### Work to be completed:
All of the records below are to be given again word for word, with the pictures removed.

[Opening Given data section]

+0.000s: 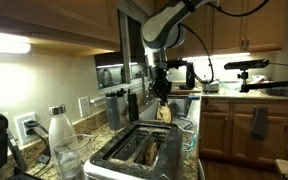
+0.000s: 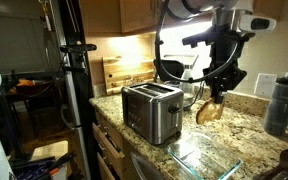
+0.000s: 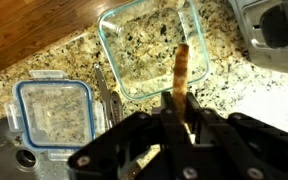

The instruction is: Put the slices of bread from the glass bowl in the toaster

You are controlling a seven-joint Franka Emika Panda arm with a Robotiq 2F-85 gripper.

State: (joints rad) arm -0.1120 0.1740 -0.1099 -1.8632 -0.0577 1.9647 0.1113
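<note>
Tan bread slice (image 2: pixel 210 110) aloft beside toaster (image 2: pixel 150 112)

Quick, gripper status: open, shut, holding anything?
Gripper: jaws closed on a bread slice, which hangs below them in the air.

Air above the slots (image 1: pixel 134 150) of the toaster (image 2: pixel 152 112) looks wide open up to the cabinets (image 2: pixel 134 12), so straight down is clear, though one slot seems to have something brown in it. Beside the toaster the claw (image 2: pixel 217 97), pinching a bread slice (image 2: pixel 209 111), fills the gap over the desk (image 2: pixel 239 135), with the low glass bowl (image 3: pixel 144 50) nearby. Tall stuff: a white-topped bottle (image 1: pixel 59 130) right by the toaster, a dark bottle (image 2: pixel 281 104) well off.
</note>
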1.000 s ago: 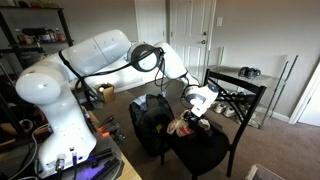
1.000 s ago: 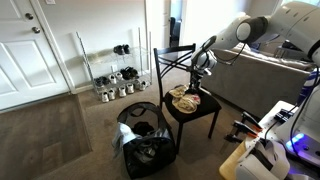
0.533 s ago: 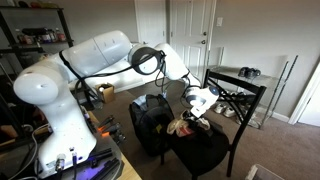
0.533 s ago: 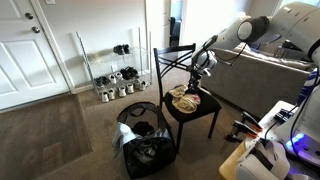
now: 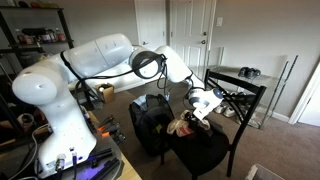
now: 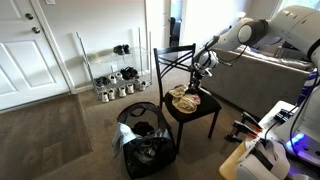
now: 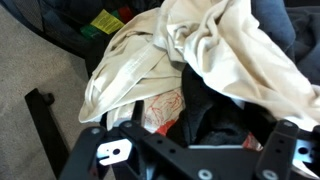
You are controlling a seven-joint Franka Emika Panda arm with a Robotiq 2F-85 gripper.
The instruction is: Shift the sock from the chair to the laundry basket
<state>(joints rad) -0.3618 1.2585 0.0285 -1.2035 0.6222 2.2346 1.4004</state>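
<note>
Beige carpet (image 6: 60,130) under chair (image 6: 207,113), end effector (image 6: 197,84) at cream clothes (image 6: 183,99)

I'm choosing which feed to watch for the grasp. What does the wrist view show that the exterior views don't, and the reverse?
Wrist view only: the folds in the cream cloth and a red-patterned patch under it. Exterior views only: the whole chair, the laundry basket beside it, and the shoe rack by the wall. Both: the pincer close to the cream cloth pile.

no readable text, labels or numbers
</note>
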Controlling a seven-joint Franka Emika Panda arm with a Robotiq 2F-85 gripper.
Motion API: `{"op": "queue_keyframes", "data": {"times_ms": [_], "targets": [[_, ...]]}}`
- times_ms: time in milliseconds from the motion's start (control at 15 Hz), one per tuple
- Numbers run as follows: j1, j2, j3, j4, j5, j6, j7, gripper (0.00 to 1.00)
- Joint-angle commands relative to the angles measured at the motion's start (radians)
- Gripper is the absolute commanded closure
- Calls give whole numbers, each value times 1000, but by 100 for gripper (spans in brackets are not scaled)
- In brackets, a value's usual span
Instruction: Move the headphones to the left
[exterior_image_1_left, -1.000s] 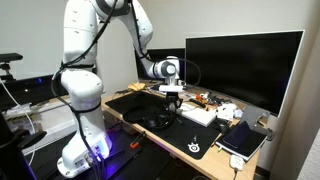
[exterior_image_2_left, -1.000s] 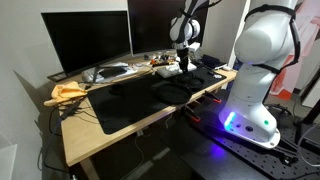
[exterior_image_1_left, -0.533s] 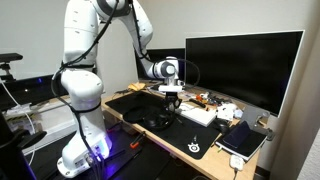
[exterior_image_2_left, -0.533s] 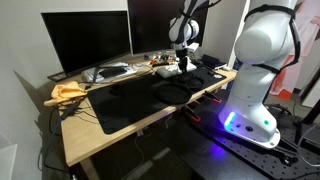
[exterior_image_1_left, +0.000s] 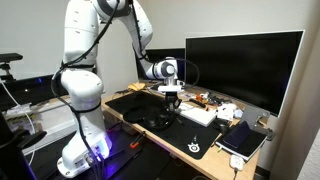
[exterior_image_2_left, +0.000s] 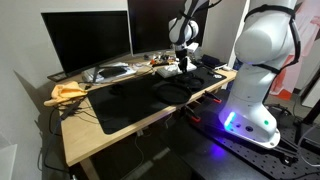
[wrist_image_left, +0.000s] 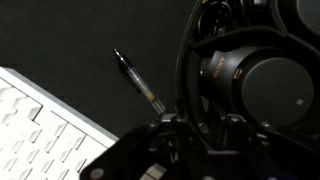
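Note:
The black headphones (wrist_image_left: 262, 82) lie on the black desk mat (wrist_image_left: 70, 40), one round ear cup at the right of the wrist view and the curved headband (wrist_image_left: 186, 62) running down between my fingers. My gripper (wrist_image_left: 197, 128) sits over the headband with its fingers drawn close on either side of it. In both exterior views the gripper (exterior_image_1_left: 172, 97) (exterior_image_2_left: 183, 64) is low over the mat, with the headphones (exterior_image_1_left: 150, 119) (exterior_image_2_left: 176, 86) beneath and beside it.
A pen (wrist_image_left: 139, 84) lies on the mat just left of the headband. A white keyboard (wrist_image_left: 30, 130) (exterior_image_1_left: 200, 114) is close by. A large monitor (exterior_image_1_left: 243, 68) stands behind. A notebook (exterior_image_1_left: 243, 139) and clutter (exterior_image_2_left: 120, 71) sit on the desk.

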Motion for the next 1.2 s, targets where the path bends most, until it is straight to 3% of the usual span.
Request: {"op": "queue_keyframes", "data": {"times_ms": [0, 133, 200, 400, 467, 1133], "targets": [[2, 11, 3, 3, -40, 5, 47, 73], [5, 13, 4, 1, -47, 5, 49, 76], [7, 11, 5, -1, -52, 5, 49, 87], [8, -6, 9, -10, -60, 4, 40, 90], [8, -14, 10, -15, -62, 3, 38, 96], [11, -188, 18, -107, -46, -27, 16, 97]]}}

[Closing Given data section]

### Response to this task:
+0.000s: 
+0.000s: 
+0.000s: 

The instruction is: Put the slices of bread from the glass bowl in the toaster

You are controlling a seven-joint Franka Emika Panda arm with a Robotiq 2F-85 gripper.

State: (joints rad) arm -0.1120 0.1740 -0.1099 -1.8632 -0.0577 1.9647 0.1113
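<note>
Tan bread slice (image 2: pixel 210 110) aloft beside toaster (image 2: pixel 150 112)

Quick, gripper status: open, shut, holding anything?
Gripper: jaws closed on a bread slice, which hangs below them in the air.

Air above the slots (image 1: pixel 134 150) of the toaster (image 2: pixel 152 112) looks wide open up to the cabinets (image 2: pixel 134 12), so straight down is clear, though one slot seems to have something brown in it. Beside the toaster the claw (image 2: pixel 217 97), pinching a bread slice (image 2: pixel 209 111), fills the gap over the desk (image 2: pixel 239 135), with the low glass bowl (image 3: pixel 144 50) nearby. Tall stuff: a white-topped bottle (image 1: pixel 59 130) right by the toaster, a dark bottle (image 2: pixel 281 104) well off.
</note>
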1.000 s ago: 
1.000 s ago: 
0.533 s ago: 
0.533 s ago: 
now: 
now: 
now: 
You are controlling a seven-joint Franka Emika Panda arm with a Robotiq 2F-85 gripper.
The instruction is: Shift the sock from the chair to the laundry basket
<state>(joints rad) -0.3618 1.2585 0.0285 -1.2035 0.6222 2.2346 1.4004</state>
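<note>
Beige carpet (image 6: 60,130) under chair (image 6: 207,113), end effector (image 6: 197,84) at cream clothes (image 6: 183,99)

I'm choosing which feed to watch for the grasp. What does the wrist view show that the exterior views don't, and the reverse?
Wrist view only: the folds in the cream cloth and a red-patterned patch under it. Exterior views only: the whole chair, the laundry basket beside it, and the shoe rack by the wall. Both: the pincer close to the cream cloth pile.

no readable text, labels or numbers
</note>
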Controlling a seven-joint Franka Emika Panda arm with a Robotiq 2F-85 gripper.
Motion API: `{"op": "queue_keyframes", "data": {"times_ms": [_], "targets": [[_, ...]]}}`
- times_ms: time in milliseconds from the motion's start (control at 15 Hz), one per tuple
- Numbers run as follows: j1, j2, j3, j4, j5, j6, j7, gripper (0.00 to 1.00)
- Joint-angle commands relative to the angles measured at the motion's start (radians)
- Gripper is the absolute commanded closure
- Calls give whole numbers, each value times 1000, but by 100 for gripper (spans in brackets are not scaled)
- In brackets, a value's usual span
Instruction: Move the headphones to the left
[exterior_image_1_left, -1.000s] 
[exterior_image_2_left, -1.000s] 
[exterior_image_1_left, -0.533s] 
[exterior_image_2_left, -0.533s] 
[exterior_image_1_left, +0.000s] 
[exterior_image_2_left, +0.000s] 
[wrist_image_left, +0.000s] 
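Note:
The black headphones (wrist_image_left: 262, 82) lie on the black desk mat (wrist_image_left: 70, 40), one round ear cup at the right of the wrist view and the curved headband (wrist_image_left: 186, 62) running down between my fingers. My gripper (wrist_image_left: 197, 128) sits over the headband with its fingers drawn close on either side of it. In both exterior views the gripper (exterior_image_1_left: 172, 97) (exterior_image_2_left: 183, 64) is low over the mat, with the headphones (exterior_image_1_left: 150, 119) (exterior_image_2_left: 176, 86) beneath and beside it.
A pen (wrist_image_left: 139, 84) lies on the mat just left of the headband. A white keyboard (wrist_image_left: 30, 130) (exterior_image_1_left: 200, 114) is close by. A large monitor (exterior_image_1_left: 243, 68) stands behind. A notebook (exterior_image_1_left: 243, 139) and clutter (exterior_image_2_left: 120, 71) sit on the desk.
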
Motion for the next 1.2 s, targets where the path bends most, until it is straight to 3% of the usual span.
Request: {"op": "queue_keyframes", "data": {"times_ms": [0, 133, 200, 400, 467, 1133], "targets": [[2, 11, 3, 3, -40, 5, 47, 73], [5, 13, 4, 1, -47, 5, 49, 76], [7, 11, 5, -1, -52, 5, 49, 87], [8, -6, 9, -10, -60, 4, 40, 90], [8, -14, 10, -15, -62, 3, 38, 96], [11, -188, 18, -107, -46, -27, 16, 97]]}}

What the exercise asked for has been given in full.